Seattle International Film Festival, the largest film festival in the country, has been searching for a new executive director for a year. Thursday morning they announced they've found one in Sarah Wilke, who has been the managing director at Seattle's premier contemporary performing arts haus, On the Boards, for the last 12 years. She'll take over for interim director Christine Martin in January.
Artistic director Lane Czaplinski says Wilke has been integral to OtB's success over the course of their dozen years running the house together. "It's an organization with no debt and $650,000 in operating cash reserves on a $1.65 million budget. Our finances are the envy of most non-profit organizations around the state," Czaplinski says, adding, "That's a tribute to Sarah, as well as our board and our staff. She's one part of it, but she's a major part."
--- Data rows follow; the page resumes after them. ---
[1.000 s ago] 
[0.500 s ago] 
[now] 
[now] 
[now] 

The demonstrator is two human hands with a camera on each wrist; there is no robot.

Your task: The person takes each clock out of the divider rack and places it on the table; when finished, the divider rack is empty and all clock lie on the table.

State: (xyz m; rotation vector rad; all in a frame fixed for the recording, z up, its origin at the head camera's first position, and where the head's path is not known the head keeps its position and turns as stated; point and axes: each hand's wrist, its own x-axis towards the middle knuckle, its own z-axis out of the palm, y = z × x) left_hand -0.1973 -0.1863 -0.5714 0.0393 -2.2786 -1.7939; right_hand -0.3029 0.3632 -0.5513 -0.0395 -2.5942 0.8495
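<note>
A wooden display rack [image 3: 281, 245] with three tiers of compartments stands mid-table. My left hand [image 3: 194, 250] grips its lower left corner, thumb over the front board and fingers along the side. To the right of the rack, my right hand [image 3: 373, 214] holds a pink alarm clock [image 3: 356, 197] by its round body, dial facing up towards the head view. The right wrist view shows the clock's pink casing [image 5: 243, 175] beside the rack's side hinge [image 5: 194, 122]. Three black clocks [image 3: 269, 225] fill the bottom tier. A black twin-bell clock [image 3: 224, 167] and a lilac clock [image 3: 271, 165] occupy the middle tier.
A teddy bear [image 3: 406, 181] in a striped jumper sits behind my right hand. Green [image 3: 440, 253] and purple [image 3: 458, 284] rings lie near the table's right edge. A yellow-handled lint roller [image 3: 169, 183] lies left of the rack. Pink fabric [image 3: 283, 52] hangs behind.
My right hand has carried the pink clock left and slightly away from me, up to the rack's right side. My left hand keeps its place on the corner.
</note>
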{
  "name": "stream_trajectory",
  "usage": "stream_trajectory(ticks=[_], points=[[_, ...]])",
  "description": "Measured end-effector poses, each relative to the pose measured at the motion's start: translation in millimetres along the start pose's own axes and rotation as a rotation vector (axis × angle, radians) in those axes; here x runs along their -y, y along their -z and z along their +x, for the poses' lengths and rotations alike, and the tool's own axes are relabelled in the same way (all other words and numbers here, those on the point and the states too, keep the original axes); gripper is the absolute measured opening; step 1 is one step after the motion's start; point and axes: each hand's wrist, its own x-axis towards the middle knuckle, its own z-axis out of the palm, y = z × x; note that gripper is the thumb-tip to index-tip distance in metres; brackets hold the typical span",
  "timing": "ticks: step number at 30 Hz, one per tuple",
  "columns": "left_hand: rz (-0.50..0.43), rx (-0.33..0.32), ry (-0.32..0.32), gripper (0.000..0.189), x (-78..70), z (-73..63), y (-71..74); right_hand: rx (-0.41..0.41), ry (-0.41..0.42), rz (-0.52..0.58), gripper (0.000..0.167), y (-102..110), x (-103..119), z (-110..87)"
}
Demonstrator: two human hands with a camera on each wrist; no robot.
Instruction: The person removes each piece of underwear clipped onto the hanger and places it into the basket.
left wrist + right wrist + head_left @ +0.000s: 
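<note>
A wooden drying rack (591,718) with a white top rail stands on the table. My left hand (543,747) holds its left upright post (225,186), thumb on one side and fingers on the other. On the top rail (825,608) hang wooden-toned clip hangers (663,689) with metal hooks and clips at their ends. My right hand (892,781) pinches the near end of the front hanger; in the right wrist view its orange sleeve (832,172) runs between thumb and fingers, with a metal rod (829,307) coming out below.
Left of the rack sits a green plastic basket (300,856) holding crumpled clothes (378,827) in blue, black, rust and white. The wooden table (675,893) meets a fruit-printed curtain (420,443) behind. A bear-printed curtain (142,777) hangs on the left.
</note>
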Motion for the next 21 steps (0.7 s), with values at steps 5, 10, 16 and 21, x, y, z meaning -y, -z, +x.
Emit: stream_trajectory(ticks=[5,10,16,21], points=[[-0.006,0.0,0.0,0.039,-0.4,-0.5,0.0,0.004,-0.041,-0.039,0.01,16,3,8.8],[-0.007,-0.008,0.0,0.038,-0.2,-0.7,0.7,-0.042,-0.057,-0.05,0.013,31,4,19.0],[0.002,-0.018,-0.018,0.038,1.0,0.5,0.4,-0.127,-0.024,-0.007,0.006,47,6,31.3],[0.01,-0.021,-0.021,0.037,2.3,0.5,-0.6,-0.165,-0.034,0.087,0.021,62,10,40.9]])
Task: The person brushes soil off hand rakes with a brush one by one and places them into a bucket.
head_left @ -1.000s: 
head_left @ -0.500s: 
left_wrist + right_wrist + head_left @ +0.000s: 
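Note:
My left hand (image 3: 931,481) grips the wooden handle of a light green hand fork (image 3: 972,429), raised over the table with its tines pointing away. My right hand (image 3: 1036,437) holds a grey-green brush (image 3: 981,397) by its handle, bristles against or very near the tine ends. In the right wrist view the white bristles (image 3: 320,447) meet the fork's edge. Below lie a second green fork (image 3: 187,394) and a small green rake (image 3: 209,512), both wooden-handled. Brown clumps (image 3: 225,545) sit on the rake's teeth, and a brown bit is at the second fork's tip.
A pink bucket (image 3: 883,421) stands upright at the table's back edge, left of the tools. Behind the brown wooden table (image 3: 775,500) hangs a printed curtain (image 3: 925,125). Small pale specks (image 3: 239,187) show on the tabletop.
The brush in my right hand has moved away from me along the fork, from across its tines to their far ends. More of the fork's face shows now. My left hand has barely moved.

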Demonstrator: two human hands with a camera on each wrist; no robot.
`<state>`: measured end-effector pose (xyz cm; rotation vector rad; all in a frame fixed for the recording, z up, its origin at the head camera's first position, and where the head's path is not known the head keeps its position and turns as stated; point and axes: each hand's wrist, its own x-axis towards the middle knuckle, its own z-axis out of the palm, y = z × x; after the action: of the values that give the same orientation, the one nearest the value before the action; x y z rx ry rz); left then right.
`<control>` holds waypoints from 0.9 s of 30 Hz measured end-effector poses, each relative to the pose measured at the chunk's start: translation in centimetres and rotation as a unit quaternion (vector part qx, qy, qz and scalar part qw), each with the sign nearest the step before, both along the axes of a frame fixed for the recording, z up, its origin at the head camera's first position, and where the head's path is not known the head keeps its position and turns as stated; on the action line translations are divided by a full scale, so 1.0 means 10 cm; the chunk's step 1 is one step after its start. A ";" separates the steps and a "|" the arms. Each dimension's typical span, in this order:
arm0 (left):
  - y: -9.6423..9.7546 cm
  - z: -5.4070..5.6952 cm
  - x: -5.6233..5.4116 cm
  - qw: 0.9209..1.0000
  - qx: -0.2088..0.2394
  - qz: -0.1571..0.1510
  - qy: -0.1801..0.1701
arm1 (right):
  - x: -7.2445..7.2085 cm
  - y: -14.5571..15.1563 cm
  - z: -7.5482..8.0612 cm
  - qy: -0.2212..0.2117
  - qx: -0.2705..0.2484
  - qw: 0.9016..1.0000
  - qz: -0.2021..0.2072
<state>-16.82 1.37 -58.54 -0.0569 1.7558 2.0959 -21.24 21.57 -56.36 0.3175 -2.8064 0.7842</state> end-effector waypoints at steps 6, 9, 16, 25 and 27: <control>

He's confident that her leadership abilities will be an asset to SIFF as they continue to grow into whatever kind of organization they want to become: "[Wilke} is somebody who can help rally the community," he says.
As managing director, Wilke wasn't just in charge of the finances and business side of things. She worked closely with Czaplinski to initiate several programs including OntheBoards.tv (a production arm of OtB that films and distributes performances), Studio Suppers (dinner for ~60 patrons on opening nights), and the Ambassador Project. "There's a fallacy that the artistic director only deals with art and the managing director deals with all things finance. That's not how we've rolled," Czaplinski says.
Wilke was also invested in audience engagement, and was happy to discuss challenging shows with surly theatergoers. When people would call in or write an e-mail complaining that OtB must have "lost its mind," Czaplinski says, Wilke would respond personally.
"My first response was to say off with your head!" Czaplinski says of those critics, adding, "But Sarah writes or calls them back and says, 'Man, we really appreciate your perspective, it's what makes this place go. Yeah, that show is kinda crazy, and we believe in what we do, but we also appreciate your perspective. Wanna have coffee and talk about it?'"
President of the board, Ruth Lockwood, says the board is happy for Wilke. "It's the right time for the organization and it's the right time for her. She's going to continue to do amazing things for arts in Seattle," she says.
The board was informed of Wilke's departure on Tuesday and has since convened a "task force" to start working on what to do with the absence of such a strong pillar. Lockwood thinks it would be foolhardy simply to hire someone to replace Wilke, and says the board is taking a close look at "how to leverage the position to grow the organization."
Lockwood describes the opening as an opportunity. "We haven't exactly identified how," she says, "but the idea of the leadership of the organization being something that's in transition is something we talked about before Sarah [Wilke] left."
Czaplinski filled in that idea a little more: "We're talking about how to involve more perspectives in a leadership way. Curatorially, at a board level, at the staff level, from an intellectual standpoint, and in terms of the language that frames projects," he says.
Wilke will make her public debut as SIFF's executive director at the festival's annual gala, Sip for SIFF, next week. The full transition into her new role is expected to take two months.
According to board president Brian LaMacchia, SIFF's board "couldn't be more than pleased" with Wilke's arrival. Interim artistic director Beth Barrett, who took over for Carl Spence following his exit earlier this month, says she's “known and respected Sarah for many years" and is "looking forward to working with her."
What happens when the managing director for a contemporary dance theater takes the reigns of a film festival defined in many ways by its populist bent? We'll see. If Wilke's achievements at OtB are any indication, SIFF could get a little wilder, a little weirder, but still feel like home.